● Exercise description
Only lines that contain the string "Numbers" should be returned from the material below.
+ + + +
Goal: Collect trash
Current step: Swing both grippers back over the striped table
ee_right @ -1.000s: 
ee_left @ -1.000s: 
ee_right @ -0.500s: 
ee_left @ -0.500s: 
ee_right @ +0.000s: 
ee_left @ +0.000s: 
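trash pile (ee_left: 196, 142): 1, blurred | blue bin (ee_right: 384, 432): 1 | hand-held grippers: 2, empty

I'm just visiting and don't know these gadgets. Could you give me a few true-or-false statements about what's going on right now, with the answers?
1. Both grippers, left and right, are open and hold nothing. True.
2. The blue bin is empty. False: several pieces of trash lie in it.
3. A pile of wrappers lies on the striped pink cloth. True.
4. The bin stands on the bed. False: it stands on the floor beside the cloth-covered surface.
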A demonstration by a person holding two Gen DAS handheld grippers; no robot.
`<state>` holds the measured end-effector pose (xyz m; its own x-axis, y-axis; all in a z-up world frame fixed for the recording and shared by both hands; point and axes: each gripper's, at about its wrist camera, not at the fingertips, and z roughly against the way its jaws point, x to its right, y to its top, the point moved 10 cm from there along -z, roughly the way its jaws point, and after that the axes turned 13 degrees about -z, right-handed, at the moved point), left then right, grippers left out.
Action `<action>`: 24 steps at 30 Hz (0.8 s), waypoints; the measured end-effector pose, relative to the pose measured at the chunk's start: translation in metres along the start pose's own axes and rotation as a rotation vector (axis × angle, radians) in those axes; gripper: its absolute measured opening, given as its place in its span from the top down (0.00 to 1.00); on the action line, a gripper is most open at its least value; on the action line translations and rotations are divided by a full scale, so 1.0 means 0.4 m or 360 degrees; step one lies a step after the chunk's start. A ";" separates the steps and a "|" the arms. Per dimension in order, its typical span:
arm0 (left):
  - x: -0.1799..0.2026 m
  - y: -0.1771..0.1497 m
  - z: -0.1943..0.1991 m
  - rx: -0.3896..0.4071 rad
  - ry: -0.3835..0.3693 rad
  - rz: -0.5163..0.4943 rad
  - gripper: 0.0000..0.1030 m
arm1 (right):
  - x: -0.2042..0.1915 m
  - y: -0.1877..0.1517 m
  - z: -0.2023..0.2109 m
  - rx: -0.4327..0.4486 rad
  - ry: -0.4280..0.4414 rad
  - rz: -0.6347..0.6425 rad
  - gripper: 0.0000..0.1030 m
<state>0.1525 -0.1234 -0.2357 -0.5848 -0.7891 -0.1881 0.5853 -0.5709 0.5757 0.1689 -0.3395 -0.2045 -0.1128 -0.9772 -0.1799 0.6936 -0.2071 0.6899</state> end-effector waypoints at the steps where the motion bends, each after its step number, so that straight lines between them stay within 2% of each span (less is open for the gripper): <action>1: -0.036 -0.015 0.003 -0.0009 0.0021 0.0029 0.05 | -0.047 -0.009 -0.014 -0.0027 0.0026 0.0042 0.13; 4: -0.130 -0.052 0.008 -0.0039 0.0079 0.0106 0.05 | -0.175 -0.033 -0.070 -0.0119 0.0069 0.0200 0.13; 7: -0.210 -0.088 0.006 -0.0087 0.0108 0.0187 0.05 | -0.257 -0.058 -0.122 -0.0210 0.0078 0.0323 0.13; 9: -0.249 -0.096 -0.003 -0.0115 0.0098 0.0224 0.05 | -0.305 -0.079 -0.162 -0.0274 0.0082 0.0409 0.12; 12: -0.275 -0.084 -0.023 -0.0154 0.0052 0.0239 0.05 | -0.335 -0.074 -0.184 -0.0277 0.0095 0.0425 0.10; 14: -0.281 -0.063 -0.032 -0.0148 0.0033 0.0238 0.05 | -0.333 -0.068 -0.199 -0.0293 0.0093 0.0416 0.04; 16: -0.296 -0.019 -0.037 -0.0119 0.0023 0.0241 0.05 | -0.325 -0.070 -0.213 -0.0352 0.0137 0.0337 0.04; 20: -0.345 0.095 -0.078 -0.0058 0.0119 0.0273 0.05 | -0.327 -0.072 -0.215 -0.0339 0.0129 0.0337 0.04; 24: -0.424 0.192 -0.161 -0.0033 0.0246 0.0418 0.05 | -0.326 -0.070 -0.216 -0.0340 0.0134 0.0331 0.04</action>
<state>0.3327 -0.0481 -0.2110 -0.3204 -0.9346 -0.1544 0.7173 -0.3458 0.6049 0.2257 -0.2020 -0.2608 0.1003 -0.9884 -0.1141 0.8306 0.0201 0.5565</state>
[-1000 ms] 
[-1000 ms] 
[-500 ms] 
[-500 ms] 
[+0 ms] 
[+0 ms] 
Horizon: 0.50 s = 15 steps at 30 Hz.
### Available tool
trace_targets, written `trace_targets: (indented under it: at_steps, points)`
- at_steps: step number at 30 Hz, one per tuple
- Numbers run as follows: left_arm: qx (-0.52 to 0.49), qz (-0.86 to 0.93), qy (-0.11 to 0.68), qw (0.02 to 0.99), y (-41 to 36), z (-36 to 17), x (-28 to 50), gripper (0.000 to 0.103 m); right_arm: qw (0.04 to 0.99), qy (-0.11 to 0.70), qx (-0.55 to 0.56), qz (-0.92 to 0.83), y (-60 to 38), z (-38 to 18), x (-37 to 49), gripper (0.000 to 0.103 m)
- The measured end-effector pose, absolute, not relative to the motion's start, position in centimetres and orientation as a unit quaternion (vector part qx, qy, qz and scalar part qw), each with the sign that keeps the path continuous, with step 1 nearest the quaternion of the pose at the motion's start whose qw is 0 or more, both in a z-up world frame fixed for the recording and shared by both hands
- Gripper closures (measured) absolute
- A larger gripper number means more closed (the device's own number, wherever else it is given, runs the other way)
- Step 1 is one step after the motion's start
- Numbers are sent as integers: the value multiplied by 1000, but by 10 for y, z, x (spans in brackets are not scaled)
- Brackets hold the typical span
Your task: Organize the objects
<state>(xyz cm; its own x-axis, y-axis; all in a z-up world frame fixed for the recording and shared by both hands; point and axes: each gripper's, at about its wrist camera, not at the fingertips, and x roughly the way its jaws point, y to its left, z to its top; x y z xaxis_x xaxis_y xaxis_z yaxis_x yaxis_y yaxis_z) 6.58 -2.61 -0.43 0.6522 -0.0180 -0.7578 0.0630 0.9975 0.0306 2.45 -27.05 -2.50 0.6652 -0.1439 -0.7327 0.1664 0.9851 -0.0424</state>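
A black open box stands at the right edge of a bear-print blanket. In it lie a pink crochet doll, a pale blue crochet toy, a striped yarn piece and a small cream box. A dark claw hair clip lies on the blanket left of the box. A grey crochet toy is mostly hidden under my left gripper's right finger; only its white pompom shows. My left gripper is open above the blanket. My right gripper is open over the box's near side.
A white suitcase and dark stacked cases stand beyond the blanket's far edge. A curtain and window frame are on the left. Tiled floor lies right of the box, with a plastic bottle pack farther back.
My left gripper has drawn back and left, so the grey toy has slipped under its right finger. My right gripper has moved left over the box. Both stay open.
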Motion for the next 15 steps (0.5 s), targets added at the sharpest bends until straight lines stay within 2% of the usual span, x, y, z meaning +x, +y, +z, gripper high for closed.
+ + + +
● Problem solution
- Numbers run as follows: left_arm: qx (-0.52 to 0.49), qz (-0.86 to 0.93), qy (-0.11 to 0.68), qw (0.02 to 0.99), y (-41 to 36), z (-36 to 17), x (-28 to 50), gripper (0.000 to 0.103 m); right_arm: qw (0.04 to 0.99), qy (-0.11 to 0.70), qx (-0.55 to 0.56), qz (-0.92 to 0.83), y (-60 to 38), z (-38 to 18), x (-37 to 49), gripper (0.000 to 0.103 m)
- Numbers are sent as integers: the value multiplied by 1000, but by 10 for y, z, x (spans in brackets are not scaled)

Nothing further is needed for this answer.